**WORK ITEM:**
Each line that contains "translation" needs to be copied from the listing.

*** Opening DATA PROVIDED ***

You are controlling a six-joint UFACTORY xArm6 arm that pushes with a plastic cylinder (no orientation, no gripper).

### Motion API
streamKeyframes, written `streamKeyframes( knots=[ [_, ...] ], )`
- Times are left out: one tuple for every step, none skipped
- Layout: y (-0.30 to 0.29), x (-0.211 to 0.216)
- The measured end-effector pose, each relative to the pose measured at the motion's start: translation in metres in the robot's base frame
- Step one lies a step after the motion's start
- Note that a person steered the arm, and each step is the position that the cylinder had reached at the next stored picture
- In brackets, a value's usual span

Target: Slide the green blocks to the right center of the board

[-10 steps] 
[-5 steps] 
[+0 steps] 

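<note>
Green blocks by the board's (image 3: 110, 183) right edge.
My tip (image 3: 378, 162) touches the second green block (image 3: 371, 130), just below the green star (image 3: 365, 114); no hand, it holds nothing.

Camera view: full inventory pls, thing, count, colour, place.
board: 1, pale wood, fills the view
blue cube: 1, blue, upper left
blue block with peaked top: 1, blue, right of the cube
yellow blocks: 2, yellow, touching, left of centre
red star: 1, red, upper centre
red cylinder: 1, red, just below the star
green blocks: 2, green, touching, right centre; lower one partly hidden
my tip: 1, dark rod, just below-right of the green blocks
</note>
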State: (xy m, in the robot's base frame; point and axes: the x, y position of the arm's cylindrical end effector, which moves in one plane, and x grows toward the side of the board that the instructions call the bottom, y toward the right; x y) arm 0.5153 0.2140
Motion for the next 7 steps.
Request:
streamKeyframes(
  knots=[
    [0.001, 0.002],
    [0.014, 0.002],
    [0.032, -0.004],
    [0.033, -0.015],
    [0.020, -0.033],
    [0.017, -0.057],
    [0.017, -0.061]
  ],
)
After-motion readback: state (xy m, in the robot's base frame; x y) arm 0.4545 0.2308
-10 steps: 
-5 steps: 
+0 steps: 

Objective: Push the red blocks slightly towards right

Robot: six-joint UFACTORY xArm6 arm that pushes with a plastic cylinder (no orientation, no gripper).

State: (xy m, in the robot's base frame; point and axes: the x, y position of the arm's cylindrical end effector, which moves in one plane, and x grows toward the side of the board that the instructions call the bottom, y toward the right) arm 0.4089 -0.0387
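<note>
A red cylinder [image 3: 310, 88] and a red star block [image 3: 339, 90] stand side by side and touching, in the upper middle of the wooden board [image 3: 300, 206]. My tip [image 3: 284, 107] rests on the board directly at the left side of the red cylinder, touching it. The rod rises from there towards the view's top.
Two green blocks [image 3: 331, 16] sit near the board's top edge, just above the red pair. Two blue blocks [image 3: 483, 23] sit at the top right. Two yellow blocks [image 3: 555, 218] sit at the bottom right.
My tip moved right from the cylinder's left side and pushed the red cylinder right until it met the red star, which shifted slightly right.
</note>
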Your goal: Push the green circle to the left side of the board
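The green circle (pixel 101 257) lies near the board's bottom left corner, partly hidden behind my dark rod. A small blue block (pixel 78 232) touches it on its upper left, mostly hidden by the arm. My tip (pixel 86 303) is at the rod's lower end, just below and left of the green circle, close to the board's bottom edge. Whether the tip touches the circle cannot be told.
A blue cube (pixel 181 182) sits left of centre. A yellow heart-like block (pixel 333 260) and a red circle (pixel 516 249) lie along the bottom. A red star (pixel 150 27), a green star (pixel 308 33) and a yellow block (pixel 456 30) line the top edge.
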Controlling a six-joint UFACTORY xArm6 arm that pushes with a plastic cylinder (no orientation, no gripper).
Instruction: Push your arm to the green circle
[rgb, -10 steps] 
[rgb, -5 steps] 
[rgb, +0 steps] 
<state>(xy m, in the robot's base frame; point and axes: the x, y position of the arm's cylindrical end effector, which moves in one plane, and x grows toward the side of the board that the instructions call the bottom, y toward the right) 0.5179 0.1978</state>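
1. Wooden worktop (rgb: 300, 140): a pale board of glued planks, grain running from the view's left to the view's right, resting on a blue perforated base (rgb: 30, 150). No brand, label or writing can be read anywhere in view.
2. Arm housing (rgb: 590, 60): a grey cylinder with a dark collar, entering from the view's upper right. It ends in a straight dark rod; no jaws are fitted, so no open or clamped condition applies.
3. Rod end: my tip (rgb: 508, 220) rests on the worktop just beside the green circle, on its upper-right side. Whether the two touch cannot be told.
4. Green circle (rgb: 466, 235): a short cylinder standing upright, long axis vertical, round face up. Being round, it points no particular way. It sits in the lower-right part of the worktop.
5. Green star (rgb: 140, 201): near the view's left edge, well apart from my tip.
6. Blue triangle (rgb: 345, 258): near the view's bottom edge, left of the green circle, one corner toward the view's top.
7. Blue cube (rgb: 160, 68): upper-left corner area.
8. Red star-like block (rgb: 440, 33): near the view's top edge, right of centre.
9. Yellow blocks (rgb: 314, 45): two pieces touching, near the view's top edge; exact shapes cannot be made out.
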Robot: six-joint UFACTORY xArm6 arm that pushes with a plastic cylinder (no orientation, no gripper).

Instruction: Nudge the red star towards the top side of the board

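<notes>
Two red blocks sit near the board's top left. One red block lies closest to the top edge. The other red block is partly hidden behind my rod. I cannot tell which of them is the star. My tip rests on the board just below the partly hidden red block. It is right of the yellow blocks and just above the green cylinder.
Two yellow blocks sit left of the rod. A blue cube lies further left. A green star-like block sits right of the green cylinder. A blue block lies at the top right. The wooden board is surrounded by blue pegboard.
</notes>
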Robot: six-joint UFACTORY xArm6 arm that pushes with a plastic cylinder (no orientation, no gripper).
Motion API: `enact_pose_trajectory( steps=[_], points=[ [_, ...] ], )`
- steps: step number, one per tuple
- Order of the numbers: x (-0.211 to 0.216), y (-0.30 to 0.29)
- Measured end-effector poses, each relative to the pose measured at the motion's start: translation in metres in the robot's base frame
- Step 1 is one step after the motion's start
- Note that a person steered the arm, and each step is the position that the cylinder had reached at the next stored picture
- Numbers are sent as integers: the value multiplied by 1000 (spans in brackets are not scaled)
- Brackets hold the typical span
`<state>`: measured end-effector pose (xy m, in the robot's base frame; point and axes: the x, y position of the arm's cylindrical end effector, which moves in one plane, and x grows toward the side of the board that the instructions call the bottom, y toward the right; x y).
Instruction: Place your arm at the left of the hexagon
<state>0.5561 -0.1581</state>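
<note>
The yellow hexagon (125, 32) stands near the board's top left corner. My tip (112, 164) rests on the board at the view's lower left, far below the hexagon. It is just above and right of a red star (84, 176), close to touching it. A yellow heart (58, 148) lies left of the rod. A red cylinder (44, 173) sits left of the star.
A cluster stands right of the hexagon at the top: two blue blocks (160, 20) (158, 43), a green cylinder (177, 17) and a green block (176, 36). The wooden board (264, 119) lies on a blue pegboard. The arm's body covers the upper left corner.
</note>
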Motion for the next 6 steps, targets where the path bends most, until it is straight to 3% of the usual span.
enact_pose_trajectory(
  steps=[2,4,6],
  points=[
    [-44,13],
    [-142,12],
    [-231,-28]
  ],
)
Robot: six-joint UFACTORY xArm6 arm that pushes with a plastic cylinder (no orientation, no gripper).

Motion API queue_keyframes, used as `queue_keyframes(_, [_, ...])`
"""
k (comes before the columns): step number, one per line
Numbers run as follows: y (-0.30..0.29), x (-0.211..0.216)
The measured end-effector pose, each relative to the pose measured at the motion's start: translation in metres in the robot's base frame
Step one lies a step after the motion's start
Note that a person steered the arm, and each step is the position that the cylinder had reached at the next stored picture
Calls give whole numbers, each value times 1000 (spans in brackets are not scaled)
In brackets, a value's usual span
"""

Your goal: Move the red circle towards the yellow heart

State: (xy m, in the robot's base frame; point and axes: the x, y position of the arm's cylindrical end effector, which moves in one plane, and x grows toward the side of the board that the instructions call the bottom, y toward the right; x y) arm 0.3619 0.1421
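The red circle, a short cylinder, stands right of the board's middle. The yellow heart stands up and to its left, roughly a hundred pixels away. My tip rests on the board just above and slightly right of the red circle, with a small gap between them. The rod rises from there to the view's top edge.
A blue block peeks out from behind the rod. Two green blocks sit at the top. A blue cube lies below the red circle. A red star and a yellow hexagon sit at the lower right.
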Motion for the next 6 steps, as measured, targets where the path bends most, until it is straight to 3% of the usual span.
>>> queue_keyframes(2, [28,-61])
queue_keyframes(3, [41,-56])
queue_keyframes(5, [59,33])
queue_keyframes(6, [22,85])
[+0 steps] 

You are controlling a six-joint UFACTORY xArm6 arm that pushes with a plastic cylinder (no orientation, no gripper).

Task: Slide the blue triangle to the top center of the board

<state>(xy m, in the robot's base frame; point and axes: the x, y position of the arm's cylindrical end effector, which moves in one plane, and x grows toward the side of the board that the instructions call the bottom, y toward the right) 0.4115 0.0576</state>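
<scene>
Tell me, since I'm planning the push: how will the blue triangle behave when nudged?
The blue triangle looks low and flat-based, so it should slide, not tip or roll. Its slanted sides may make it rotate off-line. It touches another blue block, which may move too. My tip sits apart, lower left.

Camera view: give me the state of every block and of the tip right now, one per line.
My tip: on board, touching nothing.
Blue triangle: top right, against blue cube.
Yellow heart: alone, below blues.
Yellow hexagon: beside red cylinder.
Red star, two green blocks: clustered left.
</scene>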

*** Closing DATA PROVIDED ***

**SOLUTION TO THE EXERCISE:**
- The measured end-effector pose, each relative to the pose measured at the motion's start: translation in metres in the robot's base frame
- Measured end-effector poses, each relative to the pose measured at the motion's start: translation in metres in the robot's base frame
The measured end-effector pose, each relative to the pose measured at the motion's start: translation in metres in the robot's base frame

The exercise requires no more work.